Un’altra importante innovazione riguarda l’obbligo di pubblicità dell’oggetto sociale, che dovrà essere reso pubblico utilizzando il codice NACE (Nomenclatura statistica delle attività economiche nella Comunità Europea), laddove previsto dalla normativa nazionale. Questa misura si inserisce in una prospettiva di maggiore trasparenza e tracciabilità delle attività economiche, favorendo l’allineamento dei dati tra i diversi registri europei.

La direttiva incide in modo significativo anche sulla disciplina delle società di persone, ampliando le informazioni soggette a pubblicità obbligatoria. I registri delle imprese dovranno infatti rendere accessibili dati e documenti relativi alla denominazione, alla forma giuridica, alla sede, alle generalità dei soci, degli amministratori e dei liquidatori, nonché agli eventuali provvedimenti di scioglimento. Una misura che, pur aumentando gli oneri informativi, contribuisce a rendere più trasparente l’intero tessuto imprenditoriale.
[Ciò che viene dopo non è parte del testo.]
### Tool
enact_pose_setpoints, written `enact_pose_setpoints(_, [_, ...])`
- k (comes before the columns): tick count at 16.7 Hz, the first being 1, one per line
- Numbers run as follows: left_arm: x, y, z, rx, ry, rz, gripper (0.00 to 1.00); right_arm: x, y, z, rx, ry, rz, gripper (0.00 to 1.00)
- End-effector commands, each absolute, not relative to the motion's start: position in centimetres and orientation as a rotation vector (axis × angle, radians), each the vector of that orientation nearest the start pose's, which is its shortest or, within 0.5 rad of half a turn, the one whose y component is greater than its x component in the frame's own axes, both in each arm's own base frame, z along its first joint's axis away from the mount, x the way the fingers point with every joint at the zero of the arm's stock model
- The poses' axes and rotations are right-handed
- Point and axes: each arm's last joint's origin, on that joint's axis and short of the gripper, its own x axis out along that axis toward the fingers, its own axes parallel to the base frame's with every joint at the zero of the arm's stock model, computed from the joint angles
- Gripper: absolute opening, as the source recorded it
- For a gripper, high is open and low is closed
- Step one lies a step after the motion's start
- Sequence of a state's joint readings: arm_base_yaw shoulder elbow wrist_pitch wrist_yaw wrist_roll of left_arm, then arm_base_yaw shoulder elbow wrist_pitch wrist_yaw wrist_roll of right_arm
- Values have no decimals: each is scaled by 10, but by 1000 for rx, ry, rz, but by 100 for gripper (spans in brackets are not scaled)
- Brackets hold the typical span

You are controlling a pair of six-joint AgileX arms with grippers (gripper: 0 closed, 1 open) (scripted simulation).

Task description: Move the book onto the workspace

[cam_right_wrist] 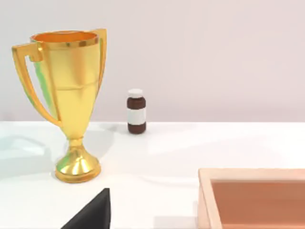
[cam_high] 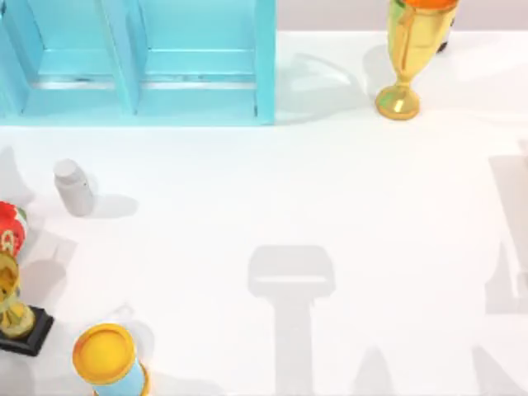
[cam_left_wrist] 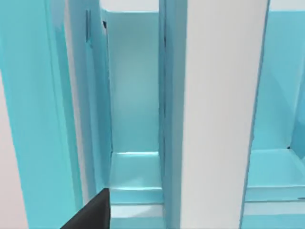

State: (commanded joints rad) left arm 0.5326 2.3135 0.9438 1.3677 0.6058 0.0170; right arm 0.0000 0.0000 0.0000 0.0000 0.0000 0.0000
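Note:
In the left wrist view the book (cam_left_wrist: 221, 114) stands upright inside the light-blue shelf unit (cam_left_wrist: 136, 95). Its broad white page edges face me and a teal cover runs along one side. A dark corner of my left gripper (cam_left_wrist: 93, 214) shows just in front of the shelf, short of the book and touching nothing. The workspace (cam_high: 330, 190) is the wide white tabletop in front of the shelf unit (cam_high: 136, 62), which stands at the back left in the top view. A dark corner of my right gripper (cam_right_wrist: 90, 214) hangs over the table near a gold trophy (cam_right_wrist: 71, 105).
The gold trophy (cam_high: 408, 49) stands at the back right, with a small brown bottle (cam_right_wrist: 136, 111) behind it. An open wooden box (cam_right_wrist: 252, 198) lies near the right gripper. At the left are a grey bottle (cam_high: 74, 187), a black-based trophy (cam_high: 16, 313) and a yellow-lidded can (cam_high: 109, 359).

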Motion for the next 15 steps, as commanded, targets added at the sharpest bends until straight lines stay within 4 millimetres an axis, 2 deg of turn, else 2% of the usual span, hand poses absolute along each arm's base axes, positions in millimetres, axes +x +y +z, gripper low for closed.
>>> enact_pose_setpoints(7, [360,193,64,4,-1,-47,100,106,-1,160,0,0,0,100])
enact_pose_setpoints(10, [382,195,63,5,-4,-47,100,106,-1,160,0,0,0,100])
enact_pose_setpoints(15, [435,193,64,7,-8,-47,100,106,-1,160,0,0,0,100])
Tra gli strumenti più innovativi introdotti dalla Direttiva spicca il certificato societario europeo, un documento standardizzato e multilingue rilasciato dai registri delle imprese, avente valore probatorio dell’esistenza della società e delle principali informazioni che la riguardano. Il certificato, disponibile anche in formato elettronico e autenticato tramite servizi fiduciari qualificati, sarà riconosciuto in tutti gli Stati membri, semplificando così le operazioni transfrontaliere e riducendo la necessità di ulteriori attestazioni nazionali.
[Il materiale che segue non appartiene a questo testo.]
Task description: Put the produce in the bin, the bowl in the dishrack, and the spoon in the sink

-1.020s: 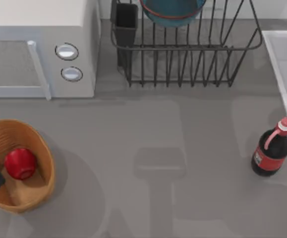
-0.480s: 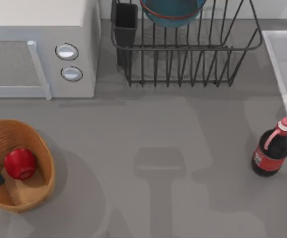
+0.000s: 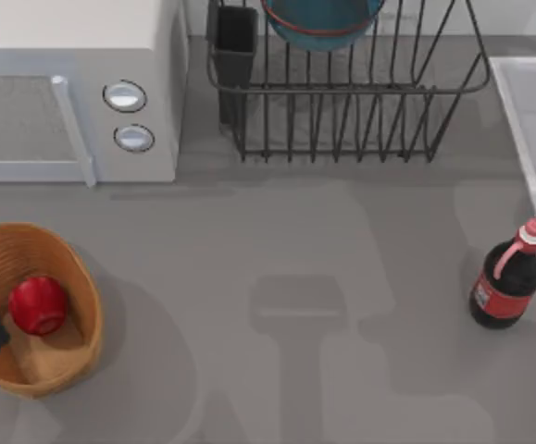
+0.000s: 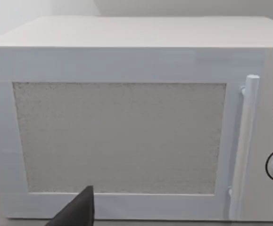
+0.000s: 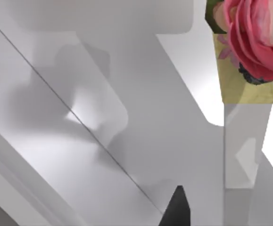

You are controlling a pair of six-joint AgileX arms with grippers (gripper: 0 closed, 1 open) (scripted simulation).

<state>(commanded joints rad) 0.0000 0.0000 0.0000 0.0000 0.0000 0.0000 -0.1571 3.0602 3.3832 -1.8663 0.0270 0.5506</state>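
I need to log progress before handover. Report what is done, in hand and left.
Done: the glossy red round produce lies inside the oval orange woven bin, and the teal-blue glazed bowl sits in the black wire dishrack. In hand: nothing I can confirm. Left: the spoon; whether it has reached the white smooth sink at the table's right I cannot tell.

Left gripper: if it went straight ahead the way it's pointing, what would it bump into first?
Probably the microwave. In the left wrist view its door fills the way ahead of the left gripper, with nothing between them, though how far off it is stays unclear.
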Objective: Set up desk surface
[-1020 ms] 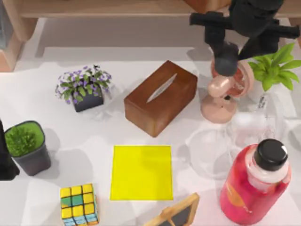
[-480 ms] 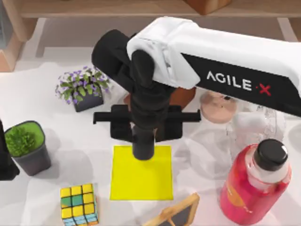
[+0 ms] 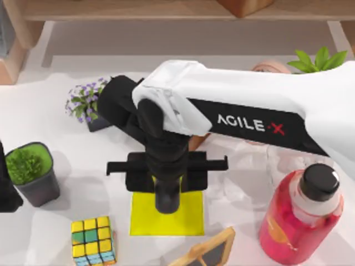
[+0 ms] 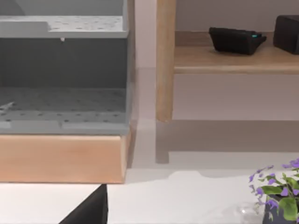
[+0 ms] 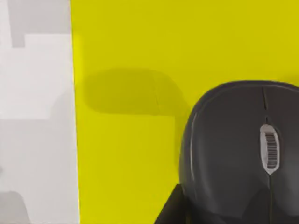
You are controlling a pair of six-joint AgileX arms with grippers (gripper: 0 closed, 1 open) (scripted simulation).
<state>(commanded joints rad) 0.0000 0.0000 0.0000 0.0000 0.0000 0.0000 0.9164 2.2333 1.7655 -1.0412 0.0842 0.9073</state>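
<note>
The desk surface [image 3: 72, 166] is a broad white tabletop with a yellow square mat [image 3: 144, 221] near its front middle. My right arm reaches in from the right, and its gripper [image 3: 166, 204] hangs over the mat's far part. The right wrist view shows a dark grey mouse [image 5: 233, 149] held just above the yellow mat [image 5: 126, 56], casting a shadow on it, with one black finger [image 5: 169, 212] against its side. My left gripper [image 3: 6, 188] is parked at the table's left edge.
Purple flowers in a pot [image 3: 83, 102] and a green plant pot [image 3: 30, 172] stand at the left. A colour cube [image 3: 92, 239] and a small framed board [image 3: 208, 250] sit at the front, a red bottle [image 3: 302, 219] at the right. A wooden shelf [image 3: 138, 10] runs along the back.
My right arm swung from the back right across the table to the yellow mat, then came nearer the front and lower over it. The left arm stayed still.
</note>
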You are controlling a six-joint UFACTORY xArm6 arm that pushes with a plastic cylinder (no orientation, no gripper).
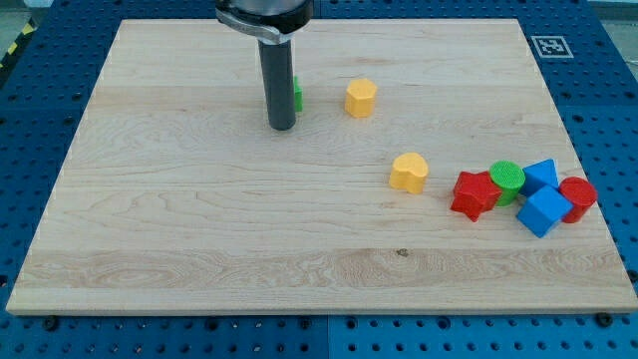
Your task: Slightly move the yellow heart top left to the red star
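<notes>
The yellow heart lies right of the board's middle. The red star sits just to its right and slightly lower, a small gap apart. My tip rests on the board at the upper middle, far to the upper left of the heart. A green block is mostly hidden behind the rod.
A yellow hexagon block lies right of the rod. A green cylinder, two blue blocks and a red cylinder cluster right of the red star, near the wooden board's right edge.
</notes>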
In un’ottica di ulteriore semplificazione, viene inoltre introdotta la procura digitale UE, un istituto del tutto nuovo destinato a rivoluzionare la rappresentanza societaria in ambito europeo. Attraverso un modello digitale uniforme e autenticato, le imprese potranno conferire poteri di rappresentanza validi in tutti gli Stati membri, facilitando la gestione di attività e deleghe in contesti transfrontalieri.

Un altro aspetto centrale della Direttiva è l’applicazione del principio “once only” per la registrazione delle succursali. Grazie a tale principio, le imprese – e in particolare le PMI – non saranno più costrette a fornire ripetutamente le stesse informazioni a diverse autorità nazionali. I dati già presenti nei registri saranno condivisi automaticamente, rendendo più agevole l’apertura di sedi secondarie in altri Paesi dell’Unione e riducendo gli oneri burocratici.

Sul piano tecnologico, la Direttiva prevede un rafforzamento del sistema di interconnessione dei registri delle imprese (BRIS), che verrà integrato con altri due importanti registri europei:

  • BORIS, il registro dei titolari effettivi di società e altri soggetti giuridici (come i trust);
  • IRI, il registro delle insolvenze, destinato a migliorare l’accesso alle informazioni sulle società in stato di crisi o insolvenza.

L’interconnessione di questi sistemi consentirà un livello di trasparenza e tracciabilità dei dati societari senza precedenti, garantendo una maggiore fiducia nel mercato unico e una più efficace cooperazione tra autorità nazionali.

Tuttavia, la digitalizzazione del diritto societario pone anche sfide rilevanti. Gli Stati membri e gli operatori del settore dovranno garantire elevati standard di sicurezza giuridica e informatica, soprattutto in materia di identificazione delle parti, autenticazione degli atti e conservazione della documentazione digitale. La trasformazione digitale dovrà quindi essere accompagnata da un costante impegno nella protezione dei dati e nella tutela della privacy, affinché l’innovazione non comprometta la certezza del diritto.

Nel complesso, la Direttiva (UE) 2025/25 rappresenta un’evoluzione profonda del diritto societario europeo. Essa promuove una gestione più trasparente, efficiente e accessibile delle imprese, ponendo le basi per un ambiente normativo pienamente integrato e digitalizzato.

Il termine fissato per il recepimento nazionale è il 31 luglio 2027, offrendo agli Stati membri un ampio margine per predisporre le misure necessarie all’attuazione. La sfida sarà quella di tradurre le nuove disposizioni in strumenti concreti, efficaci e armonizzati, capaci di coniugare innovazione digitale e tutela degli interessi giuridici ed economici degli operatori del mercato europeo.